What these do is draw attention away from the structures and logic that result in such an approach. We end up never challenging our continual and uncritical insistence on, among many other things, binary dimorphic (heterosexual) sex. We don't question the motivations, history and circumstances concerning the conference/ascription of "natural" and "right" to certain kinds of behaviours and attitudes.

The "natural" and "right" are but symptoms of political processes and action. How we label the "not normal", "not sane" and "not moral" are symptoms of our social conditioning, and the process of labelling is furthermore a political process.

I believe, to be fascinated with the "not normal", "not sane" and "not moral" is indicative of a curiosity (of varying consciousness') of the ways of the "normal", "sane" and "moral". The identification of the exotic via the process of exoticisation, is a site for questioning the grounds on which the process of exoticisation occurs.

It can go both ways. Some of "us" of study "them", want to know how this study can tell us about "them". But there are those of "us" who study "them" to know how this study can tell us about "us".

Exoticisation is still necessary to not only create sites for counter-discourses, but also to critique the conditions that allow for exoticisation.

Minorities are often guarded and angry at the glares of exoticisation, but these constitute one platform for dialogue, the language of which only understandable to the privileged.

To speak in the language of privileged is in no way indicative of being subjected to the discourse of the privileged. There are sites for negotiation and resistance even within the narratives of the privileged.
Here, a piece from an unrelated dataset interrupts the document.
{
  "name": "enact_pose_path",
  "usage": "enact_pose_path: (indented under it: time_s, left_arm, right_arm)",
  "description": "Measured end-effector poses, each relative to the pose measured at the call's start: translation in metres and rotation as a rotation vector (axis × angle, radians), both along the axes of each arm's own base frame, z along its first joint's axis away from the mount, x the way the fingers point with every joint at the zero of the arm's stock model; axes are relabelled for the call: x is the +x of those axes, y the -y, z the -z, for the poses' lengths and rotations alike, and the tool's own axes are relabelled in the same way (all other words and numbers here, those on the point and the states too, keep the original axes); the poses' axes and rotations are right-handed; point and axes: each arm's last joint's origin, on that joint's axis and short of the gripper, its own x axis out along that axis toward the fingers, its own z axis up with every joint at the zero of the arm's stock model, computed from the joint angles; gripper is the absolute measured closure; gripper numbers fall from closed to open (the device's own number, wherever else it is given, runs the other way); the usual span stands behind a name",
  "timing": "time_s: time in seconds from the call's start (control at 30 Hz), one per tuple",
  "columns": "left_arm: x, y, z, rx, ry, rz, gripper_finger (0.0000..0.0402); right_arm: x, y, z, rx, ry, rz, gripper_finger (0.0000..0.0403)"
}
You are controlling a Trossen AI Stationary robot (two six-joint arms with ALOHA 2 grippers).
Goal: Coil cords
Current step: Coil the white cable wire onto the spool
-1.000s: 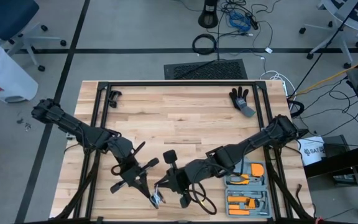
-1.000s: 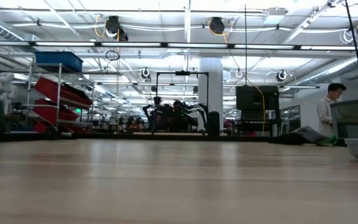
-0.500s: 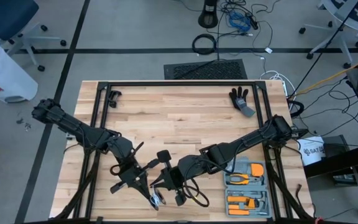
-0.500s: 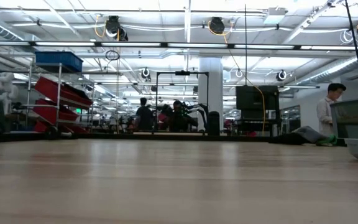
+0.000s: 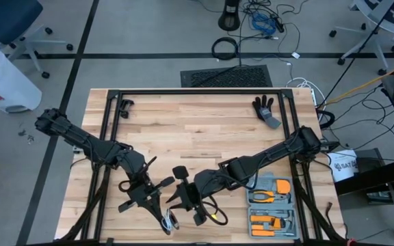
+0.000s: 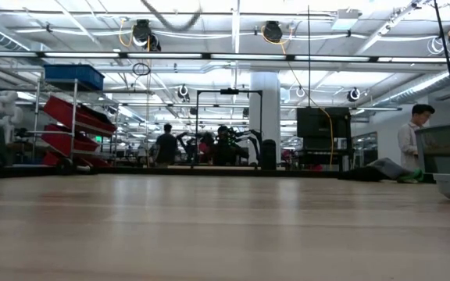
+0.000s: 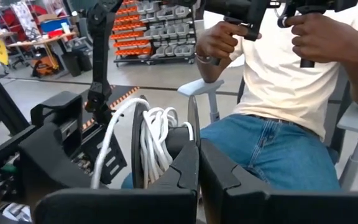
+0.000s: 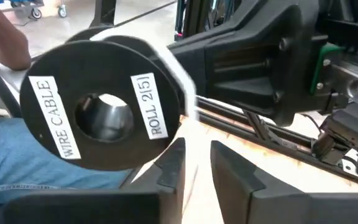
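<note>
The black reel (image 8: 101, 118) has a pale centre and labels reading WIRE CABLE and ROLL. It is near the table's near edge (image 5: 168, 221), and white cord (image 7: 157, 143) is wound between its two flanges. My left gripper (image 7: 197, 155) is shut on the reel (image 5: 161, 213). My right gripper (image 8: 197, 152) stands just right of the reel (image 5: 187, 199), facing its labelled side, fingers a little apart. A blurred white strand (image 8: 182, 87) runs off the reel toward that gap; whether it touches the fingers I cannot tell. My left gripper pinches one thin flange of the reel (image 7: 193, 121) at its rim between the two shut fingers. The flange stands edge-on out of the fingers, with the cord winding (image 7: 160, 134) beside them. The reel is held on edge, near the table's near edge.
An orange-and-grey tool case (image 5: 272, 205) lies at the near right, a black glove (image 5: 265, 109) at the far right, and a small black clip (image 5: 123, 106) at the far left. A dark loop (image 5: 214, 213) lies beside my right gripper. A seated person (image 7: 278, 93) is just beyond the near edge.
My right gripper has moved a little toward the table's left, closer to the reel, and the dark loop beside it has shifted left with it. My left gripper and the reel have moved slightly toward the near edge.
</note>
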Motion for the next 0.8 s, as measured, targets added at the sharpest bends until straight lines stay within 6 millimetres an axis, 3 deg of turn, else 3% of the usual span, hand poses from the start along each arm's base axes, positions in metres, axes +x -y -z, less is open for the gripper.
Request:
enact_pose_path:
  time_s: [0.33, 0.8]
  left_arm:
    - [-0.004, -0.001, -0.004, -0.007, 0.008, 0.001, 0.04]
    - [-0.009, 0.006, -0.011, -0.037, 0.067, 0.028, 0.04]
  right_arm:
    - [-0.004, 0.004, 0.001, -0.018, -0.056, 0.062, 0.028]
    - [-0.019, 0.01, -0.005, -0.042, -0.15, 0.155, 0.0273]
Too many doors are closed when different individuals and groups begin rejecting labels, collectives and platforms for discussions deemed only favourable to the privileged. But we forget that the business of change includes not only the identification of and engagement on new sites for negotiation and resistance, but also existing ones inhabited by the privileged majority.

Any way... Back to exoticisation. I feel that if we are in a culture that has lots of fascination with the non-mundane (or exotic), it says something about our diversity and how we construct the mundane. The exotic is a way to looking at the mundane.

So, next time, every time you observe or experience something, and are about to say "That's not right, not natural, not moral!", you can ask the question "What is it about me, my socialisation, culture and sets of beliefs that makes me say such things?"

Same goes for the folks who say, "That's not funny!"